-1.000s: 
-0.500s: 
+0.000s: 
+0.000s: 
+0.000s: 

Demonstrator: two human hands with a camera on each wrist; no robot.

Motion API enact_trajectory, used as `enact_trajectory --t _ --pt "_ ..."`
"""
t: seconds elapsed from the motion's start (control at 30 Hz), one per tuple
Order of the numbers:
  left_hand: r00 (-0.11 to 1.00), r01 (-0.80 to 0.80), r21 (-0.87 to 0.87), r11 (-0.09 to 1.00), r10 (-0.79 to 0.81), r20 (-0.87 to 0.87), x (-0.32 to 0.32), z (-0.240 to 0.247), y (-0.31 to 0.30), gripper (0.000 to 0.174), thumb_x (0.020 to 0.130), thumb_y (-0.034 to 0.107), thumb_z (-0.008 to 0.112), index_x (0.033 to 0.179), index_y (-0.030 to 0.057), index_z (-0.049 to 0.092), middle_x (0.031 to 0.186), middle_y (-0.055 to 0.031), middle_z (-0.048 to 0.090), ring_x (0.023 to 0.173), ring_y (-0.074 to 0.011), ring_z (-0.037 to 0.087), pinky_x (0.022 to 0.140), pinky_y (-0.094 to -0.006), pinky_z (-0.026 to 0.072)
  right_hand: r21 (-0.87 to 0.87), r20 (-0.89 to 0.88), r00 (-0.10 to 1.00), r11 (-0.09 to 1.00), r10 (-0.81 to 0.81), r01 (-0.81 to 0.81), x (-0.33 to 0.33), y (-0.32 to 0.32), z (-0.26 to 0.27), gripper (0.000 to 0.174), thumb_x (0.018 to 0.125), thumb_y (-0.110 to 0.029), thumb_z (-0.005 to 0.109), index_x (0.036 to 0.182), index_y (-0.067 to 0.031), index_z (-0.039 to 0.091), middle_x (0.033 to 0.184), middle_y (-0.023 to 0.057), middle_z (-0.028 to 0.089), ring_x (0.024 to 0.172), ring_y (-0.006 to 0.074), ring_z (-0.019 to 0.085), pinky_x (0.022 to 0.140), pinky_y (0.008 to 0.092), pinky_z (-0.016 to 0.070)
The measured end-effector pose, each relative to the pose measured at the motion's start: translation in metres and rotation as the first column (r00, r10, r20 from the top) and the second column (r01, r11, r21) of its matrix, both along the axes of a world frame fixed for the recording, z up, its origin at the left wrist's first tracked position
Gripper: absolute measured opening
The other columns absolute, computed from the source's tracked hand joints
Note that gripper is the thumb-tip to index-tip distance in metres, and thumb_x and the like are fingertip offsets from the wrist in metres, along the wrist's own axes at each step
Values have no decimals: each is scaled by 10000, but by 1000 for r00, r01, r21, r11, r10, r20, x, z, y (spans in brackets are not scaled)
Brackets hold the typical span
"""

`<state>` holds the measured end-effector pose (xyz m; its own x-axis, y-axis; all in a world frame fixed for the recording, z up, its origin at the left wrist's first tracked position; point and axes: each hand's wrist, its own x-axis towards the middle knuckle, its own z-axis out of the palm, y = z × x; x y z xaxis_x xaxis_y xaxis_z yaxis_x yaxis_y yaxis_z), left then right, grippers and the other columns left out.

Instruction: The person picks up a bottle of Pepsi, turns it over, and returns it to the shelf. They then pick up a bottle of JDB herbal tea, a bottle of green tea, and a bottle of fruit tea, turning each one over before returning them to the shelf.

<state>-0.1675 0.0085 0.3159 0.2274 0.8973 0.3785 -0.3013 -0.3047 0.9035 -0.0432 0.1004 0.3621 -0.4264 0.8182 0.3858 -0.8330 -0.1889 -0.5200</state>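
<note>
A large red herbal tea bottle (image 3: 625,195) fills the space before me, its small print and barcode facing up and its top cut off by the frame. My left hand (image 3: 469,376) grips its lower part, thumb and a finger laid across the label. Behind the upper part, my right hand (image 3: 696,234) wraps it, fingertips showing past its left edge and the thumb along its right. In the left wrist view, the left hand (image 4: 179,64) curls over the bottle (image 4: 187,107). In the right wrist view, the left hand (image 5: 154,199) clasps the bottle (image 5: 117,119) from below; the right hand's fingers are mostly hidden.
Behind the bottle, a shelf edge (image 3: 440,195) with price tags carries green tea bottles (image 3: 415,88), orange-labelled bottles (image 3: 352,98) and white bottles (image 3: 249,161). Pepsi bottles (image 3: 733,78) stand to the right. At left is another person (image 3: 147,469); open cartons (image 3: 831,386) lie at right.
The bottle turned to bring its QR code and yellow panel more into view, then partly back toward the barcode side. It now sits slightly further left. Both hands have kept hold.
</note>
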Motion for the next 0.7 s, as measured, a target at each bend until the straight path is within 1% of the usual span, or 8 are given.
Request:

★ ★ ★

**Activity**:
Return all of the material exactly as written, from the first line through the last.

**Exercise solution**:
-1.000s: 
-0.500s: 
+0.000s: 
+0.000s: 
+0.000s: 

Demonstrator: two human hands with a camera on each wrist; no robot.

Motion API enact_trajectory, used as `enact_trajectory --t _ --pt "_ ..."`
"""
t: seconds elapsed from the motion's start (control at 30 Hz), one per tuple
Order of the numbers:
  left_hand: r00 (-0.11 to 1.00), r01 (-0.80 to 0.80), r21 (-0.87 to 0.87), r11 (-0.09 to 1.00), r10 (-0.79 to 0.81), r20 (-0.87 to 0.87), x (-0.32 to 0.32), z (-0.240 to 0.247), y (-0.31 to 0.30), gripper (0.000 to 0.174), thumb_x (0.020 to 0.130), thumb_y (-0.034 to 0.107), thumb_z (-0.008 to 0.112), index_x (0.033 to 0.179), index_y (-0.030 to 0.057), index_z (-0.049 to 0.092), middle_x (0.031 to 0.186), middle_y (-0.055 to 0.031), middle_z (-0.048 to 0.090), ring_x (0.023 to 0.173), ring_y (-0.074 to 0.011), ring_z (-0.037 to 0.087), pinky_x (0.022 to 0.140), pinky_y (-0.094 to -0.006), pinky_z (-0.026 to 0.072)
  right_hand: r21 (-0.87 to 0.87), r20 (-0.89 to 0.88), r00 (-0.10 to 1.00), r11 (-0.09 to 1.00), r10 (-0.81 to 0.81), r01 (-0.81 to 0.81), x (-0.33 to 0.33), y (-0.32 to 0.32), z (-0.26 to 0.27), gripper (0.000 to 0.174), thumb_x (0.018 to 0.125), thumb_y (-0.110 to 0.029), thumb_z (-0.005 to 0.109), index_x (0.036 to 0.182), index_y (-0.067 to 0.031), index_z (-0.039 to 0.091), middle_x (0.033 to 0.184), middle_y (-0.023 to 0.057), middle_z (-0.028 to 0.089), ring_x (0.024 to 0.172), ring_y (-0.006 to 0.074), ring_z (-0.019 to 0.085), pinky_x (0.022 to 0.140), pinky_y (0.008 to 0.092), pinky_z (-0.016 to 0.070)
The measured end-effector pose, each relative to the pose measured at the motion's start: translation in metres and rotation as the first column (r00, r10, r20 from the top) and the second column (r01, r11, r21) of its matrix, both along the axes of a world frame fixed for the recording, z up, its origin at the left wrist's first tracked position
Gripper: absolute measured opening
The other columns absolute, computed from the source's tracked hand joints
Note that gripper is the thumb-tip to index-tip distance in metres, and thumb_x and the like are fingertip offsets from the wrist in metres, along the wrist's own axes at each step
Values have no decimals: each is scaled by 10000, but by 1000 for r00, r01, r21, r11, r10, r20, x, z, y (spans in brackets are not scaled)
Brackets hold the typical span
"""

`<state>` holds the measured end-effector pose (xyz m; its own x-axis, y-axis; all in a world frame fixed for the recording, z up, its origin at the left wrist's first tracked position; point and axes: each hand's wrist, its own x-axis towards the middle knuckle, its own z-axis out of the palm, y = z × x; x y z xaxis_x xaxis_y xaxis_z yaxis_x yaxis_y yaxis_z), left then right, grippers and the other columns left out.

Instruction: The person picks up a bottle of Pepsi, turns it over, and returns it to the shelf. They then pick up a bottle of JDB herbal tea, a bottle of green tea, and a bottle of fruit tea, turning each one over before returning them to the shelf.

<state>-0.1675 0.0085 0.3159 0.2274 0.8973 0.3785 -0.3013 -0.3047 0.9035 -0.0432 0.1004 0.3621 -0.4264 0.8182 0.3858 -0.8330 -0.1889 -0.5200</state>
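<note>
A large red herbal tea bottle (image 3: 625,195) fills the space before me, its small print and barcode facing up and its top cut off by the frame. My left hand (image 3: 469,376) grips its lower part, thumb and a finger laid across the label. Behind the upper part, my right hand (image 3: 696,234) wraps it, fingertips showing past its left edge and the thumb along its right. In the left wrist view, the left hand (image 4: 179,64) curls over the bottle (image 4: 187,107). In the right wrist view, the left hand (image 5: 154,199) clasps the bottle (image 5: 117,119) from below; the right hand's fingers are mostly hidden.
Behind the bottle, a shelf edge (image 3: 440,195) with price tags carries green tea bottles (image 3: 415,88), orange-labelled bottles (image 3: 352,98) and white bottles (image 3: 249,161). Pepsi bottles (image 3: 733,78) stand to the right. At left is another person (image 3: 147,469); open cartons (image 3: 831,386) lie at right.
The bottle turned to bring its QR code and yellow panel more into view, then partly back toward the barcode side. It now sits slightly further left. Both hands have kept hold.
</note>
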Motion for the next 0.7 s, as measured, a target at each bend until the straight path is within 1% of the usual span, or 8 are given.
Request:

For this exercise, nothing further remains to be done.